▶ DATASET EXCERPTS
==========
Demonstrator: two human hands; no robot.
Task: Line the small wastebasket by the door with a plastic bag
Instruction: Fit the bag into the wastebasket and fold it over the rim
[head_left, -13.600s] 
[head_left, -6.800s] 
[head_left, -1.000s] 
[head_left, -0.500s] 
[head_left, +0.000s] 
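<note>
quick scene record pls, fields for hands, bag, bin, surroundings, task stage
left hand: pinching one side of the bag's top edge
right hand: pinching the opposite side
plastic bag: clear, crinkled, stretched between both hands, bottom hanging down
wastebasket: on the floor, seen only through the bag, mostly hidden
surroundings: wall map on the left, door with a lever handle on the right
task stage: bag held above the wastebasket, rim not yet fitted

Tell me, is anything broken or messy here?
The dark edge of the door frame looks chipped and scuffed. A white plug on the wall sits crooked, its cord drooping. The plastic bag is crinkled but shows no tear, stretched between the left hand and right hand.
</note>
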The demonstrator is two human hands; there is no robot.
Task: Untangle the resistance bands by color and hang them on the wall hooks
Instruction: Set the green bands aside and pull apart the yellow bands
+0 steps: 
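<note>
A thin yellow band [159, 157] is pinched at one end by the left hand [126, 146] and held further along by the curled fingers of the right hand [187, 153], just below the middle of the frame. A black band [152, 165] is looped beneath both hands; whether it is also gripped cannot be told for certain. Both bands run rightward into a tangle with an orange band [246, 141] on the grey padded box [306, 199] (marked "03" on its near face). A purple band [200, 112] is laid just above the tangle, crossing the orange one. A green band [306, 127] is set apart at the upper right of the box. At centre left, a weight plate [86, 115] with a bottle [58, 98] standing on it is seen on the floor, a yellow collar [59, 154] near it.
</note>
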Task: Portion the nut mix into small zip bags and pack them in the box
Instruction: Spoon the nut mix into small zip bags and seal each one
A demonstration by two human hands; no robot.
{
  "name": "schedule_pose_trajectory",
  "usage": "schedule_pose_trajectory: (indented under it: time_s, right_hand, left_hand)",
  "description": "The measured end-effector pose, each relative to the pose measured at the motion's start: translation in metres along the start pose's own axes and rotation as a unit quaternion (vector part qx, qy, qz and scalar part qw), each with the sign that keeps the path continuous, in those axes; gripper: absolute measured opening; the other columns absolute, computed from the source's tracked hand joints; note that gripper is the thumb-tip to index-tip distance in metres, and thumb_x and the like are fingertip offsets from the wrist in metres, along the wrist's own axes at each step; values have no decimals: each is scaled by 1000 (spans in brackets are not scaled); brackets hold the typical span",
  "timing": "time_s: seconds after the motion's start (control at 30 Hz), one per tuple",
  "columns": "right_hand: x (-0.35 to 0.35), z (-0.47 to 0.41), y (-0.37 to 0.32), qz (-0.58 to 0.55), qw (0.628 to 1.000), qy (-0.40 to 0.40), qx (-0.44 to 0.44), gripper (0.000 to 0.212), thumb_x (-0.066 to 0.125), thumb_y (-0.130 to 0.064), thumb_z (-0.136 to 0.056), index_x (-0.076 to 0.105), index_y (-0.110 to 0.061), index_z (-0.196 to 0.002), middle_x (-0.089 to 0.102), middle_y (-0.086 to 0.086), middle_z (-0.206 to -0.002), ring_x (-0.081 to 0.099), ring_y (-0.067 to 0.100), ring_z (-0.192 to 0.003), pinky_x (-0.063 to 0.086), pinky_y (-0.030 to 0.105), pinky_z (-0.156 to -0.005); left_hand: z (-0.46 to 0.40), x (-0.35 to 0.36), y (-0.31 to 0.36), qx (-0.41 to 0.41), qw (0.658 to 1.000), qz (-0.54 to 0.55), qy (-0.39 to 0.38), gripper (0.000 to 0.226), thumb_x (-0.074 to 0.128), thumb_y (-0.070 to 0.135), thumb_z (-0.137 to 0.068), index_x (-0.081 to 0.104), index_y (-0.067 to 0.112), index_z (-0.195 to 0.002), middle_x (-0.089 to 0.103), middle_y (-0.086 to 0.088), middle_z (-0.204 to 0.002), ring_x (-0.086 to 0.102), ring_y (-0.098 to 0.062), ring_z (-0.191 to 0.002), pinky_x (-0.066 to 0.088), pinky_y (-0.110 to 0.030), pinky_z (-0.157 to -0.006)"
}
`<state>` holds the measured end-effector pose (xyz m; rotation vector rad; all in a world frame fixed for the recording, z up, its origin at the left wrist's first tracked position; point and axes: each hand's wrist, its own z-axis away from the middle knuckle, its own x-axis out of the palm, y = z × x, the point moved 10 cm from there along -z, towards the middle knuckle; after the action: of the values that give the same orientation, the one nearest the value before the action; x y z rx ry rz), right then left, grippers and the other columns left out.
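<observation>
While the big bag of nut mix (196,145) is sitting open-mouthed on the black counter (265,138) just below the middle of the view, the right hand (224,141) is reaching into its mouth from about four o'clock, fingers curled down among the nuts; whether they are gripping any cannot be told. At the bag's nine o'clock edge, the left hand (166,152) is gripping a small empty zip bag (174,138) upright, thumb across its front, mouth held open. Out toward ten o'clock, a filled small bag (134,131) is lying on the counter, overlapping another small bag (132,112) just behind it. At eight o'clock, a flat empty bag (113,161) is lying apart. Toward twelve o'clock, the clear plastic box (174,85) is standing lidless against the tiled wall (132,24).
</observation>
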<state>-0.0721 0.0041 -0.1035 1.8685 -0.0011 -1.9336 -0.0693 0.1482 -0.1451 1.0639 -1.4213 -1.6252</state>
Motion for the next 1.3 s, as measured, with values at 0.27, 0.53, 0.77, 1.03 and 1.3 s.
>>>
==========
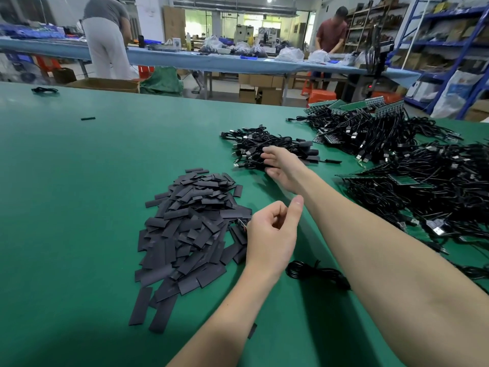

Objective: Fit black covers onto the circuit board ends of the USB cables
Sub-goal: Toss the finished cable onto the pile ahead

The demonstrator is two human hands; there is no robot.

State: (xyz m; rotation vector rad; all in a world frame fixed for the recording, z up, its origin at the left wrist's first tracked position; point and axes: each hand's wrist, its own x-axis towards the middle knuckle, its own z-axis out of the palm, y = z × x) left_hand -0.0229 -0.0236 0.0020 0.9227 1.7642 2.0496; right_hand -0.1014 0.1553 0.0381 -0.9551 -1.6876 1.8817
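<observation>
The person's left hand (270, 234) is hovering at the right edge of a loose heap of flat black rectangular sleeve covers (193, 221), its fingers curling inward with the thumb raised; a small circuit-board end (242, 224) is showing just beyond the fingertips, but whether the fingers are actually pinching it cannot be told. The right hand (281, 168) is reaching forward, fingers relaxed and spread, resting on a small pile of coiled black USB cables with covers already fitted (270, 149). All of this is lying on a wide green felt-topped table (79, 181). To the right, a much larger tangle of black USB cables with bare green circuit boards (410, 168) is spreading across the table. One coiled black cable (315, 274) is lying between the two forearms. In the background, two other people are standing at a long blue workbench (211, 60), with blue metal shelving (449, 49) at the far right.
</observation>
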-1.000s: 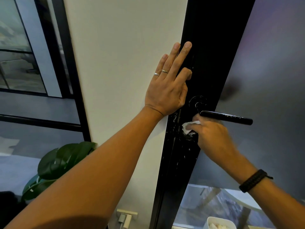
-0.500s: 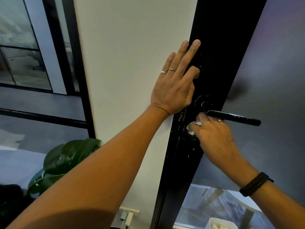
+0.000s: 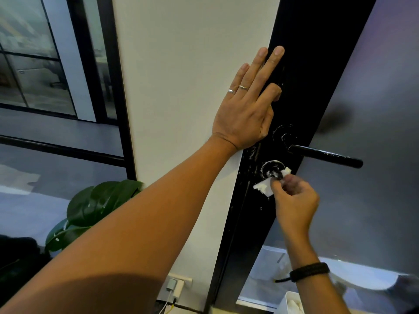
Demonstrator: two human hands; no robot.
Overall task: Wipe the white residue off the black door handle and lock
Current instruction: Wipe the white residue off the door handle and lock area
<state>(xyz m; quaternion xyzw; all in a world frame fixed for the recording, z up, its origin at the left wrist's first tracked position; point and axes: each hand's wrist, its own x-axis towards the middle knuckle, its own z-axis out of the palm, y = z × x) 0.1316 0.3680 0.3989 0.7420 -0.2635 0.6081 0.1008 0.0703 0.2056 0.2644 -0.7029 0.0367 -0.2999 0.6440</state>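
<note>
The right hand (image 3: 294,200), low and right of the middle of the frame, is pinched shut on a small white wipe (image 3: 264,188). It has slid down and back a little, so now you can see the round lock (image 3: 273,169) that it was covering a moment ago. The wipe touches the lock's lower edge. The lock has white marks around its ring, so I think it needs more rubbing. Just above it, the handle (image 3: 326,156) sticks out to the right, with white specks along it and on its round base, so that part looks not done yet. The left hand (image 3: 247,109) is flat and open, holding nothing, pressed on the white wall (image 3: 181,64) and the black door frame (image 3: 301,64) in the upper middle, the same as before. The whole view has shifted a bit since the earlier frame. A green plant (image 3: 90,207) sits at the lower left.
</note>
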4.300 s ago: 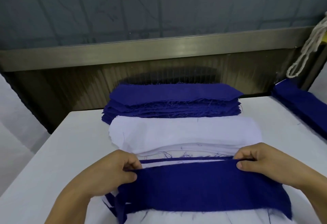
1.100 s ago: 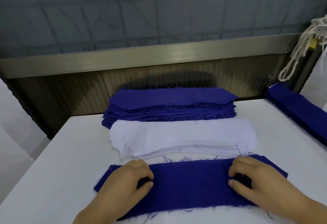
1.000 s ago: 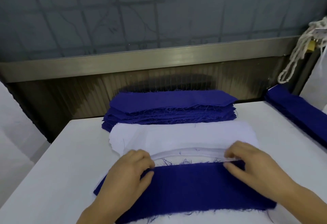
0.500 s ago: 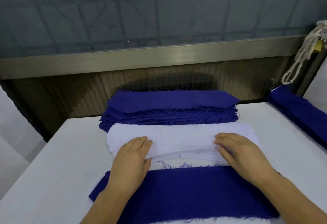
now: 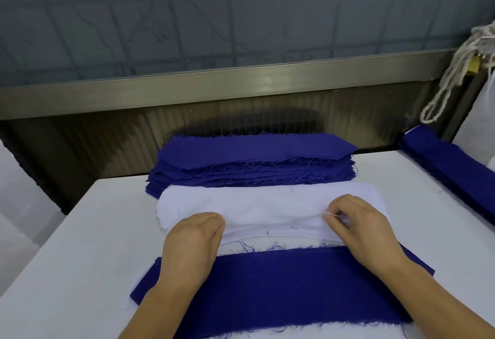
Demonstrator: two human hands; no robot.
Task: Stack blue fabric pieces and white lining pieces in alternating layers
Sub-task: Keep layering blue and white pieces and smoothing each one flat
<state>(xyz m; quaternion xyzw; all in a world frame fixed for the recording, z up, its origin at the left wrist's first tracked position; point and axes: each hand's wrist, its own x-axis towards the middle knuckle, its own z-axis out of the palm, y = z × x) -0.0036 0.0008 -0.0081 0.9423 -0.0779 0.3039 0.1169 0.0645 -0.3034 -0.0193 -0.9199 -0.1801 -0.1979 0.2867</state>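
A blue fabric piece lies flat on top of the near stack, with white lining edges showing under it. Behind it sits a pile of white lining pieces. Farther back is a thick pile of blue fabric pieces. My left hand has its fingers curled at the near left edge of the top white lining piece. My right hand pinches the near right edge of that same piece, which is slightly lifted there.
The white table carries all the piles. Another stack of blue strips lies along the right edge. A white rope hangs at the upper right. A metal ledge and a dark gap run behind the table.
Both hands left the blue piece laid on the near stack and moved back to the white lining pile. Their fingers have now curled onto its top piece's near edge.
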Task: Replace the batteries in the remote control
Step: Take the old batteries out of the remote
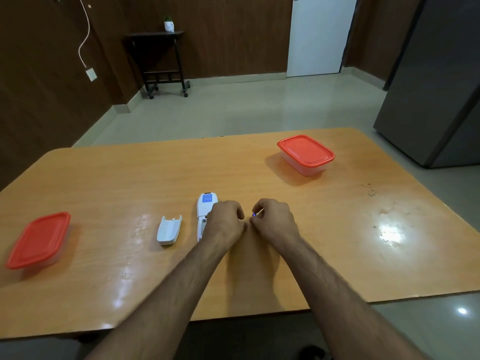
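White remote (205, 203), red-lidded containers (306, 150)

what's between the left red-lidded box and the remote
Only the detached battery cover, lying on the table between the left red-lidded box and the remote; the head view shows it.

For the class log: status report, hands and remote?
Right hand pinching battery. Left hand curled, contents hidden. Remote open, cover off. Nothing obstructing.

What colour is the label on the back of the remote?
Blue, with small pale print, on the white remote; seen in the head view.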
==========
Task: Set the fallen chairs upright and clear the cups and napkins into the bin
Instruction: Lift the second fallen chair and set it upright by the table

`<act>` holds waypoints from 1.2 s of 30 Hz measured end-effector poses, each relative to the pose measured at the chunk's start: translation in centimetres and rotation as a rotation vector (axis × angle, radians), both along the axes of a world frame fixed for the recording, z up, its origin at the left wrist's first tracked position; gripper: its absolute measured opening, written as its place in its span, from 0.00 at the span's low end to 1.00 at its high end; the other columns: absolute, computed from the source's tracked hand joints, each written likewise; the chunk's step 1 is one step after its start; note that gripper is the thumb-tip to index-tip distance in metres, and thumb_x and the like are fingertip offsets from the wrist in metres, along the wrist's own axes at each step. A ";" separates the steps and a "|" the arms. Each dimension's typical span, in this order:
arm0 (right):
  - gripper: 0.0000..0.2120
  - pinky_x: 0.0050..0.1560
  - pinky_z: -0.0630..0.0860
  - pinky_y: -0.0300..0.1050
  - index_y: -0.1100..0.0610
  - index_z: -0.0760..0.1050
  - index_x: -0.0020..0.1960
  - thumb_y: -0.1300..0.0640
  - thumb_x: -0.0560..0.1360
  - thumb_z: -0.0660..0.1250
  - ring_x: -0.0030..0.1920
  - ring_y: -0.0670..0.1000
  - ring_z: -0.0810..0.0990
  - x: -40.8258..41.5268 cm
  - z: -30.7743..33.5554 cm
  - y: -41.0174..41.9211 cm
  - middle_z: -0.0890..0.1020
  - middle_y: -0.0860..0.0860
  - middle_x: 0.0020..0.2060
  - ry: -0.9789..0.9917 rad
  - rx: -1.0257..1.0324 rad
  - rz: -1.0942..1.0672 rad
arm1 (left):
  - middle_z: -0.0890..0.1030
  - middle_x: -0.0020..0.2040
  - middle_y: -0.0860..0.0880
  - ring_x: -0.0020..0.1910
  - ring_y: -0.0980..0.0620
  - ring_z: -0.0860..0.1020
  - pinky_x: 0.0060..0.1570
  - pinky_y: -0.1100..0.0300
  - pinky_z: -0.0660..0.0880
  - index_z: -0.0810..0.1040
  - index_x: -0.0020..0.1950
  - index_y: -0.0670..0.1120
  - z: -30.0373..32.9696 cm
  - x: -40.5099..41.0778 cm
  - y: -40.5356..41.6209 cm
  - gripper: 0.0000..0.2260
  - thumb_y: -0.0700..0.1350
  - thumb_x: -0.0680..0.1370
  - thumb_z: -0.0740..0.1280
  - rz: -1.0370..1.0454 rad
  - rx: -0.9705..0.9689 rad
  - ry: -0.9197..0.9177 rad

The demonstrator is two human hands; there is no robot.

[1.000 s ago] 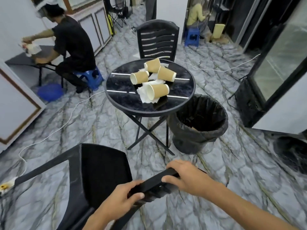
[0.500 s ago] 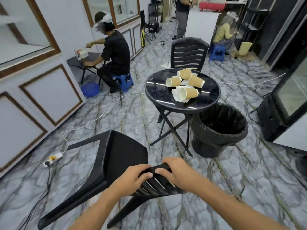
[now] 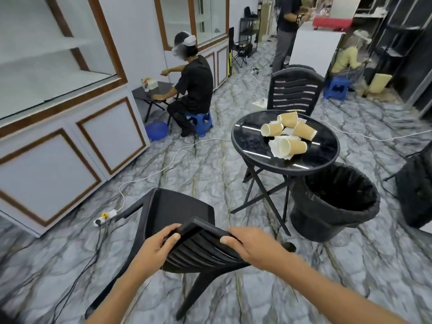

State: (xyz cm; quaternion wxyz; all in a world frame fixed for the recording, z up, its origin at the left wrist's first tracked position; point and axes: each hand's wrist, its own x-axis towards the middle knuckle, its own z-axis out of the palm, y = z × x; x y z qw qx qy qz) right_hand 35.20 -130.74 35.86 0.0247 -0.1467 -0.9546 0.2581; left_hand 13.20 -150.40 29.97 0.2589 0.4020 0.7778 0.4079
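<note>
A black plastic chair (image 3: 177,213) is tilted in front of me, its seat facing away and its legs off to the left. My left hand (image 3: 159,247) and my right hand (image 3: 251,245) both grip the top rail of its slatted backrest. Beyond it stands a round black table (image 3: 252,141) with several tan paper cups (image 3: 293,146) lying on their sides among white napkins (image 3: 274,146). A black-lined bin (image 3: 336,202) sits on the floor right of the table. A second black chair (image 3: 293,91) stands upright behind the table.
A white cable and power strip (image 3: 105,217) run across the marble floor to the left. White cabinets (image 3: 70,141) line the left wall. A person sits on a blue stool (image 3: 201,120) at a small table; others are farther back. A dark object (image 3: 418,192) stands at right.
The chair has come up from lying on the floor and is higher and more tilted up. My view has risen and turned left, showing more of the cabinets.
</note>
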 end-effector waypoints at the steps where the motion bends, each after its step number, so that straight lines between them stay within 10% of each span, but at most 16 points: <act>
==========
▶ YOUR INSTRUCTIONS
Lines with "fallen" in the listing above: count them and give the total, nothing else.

▶ OUTPUT FOR THIS EXERCISE
2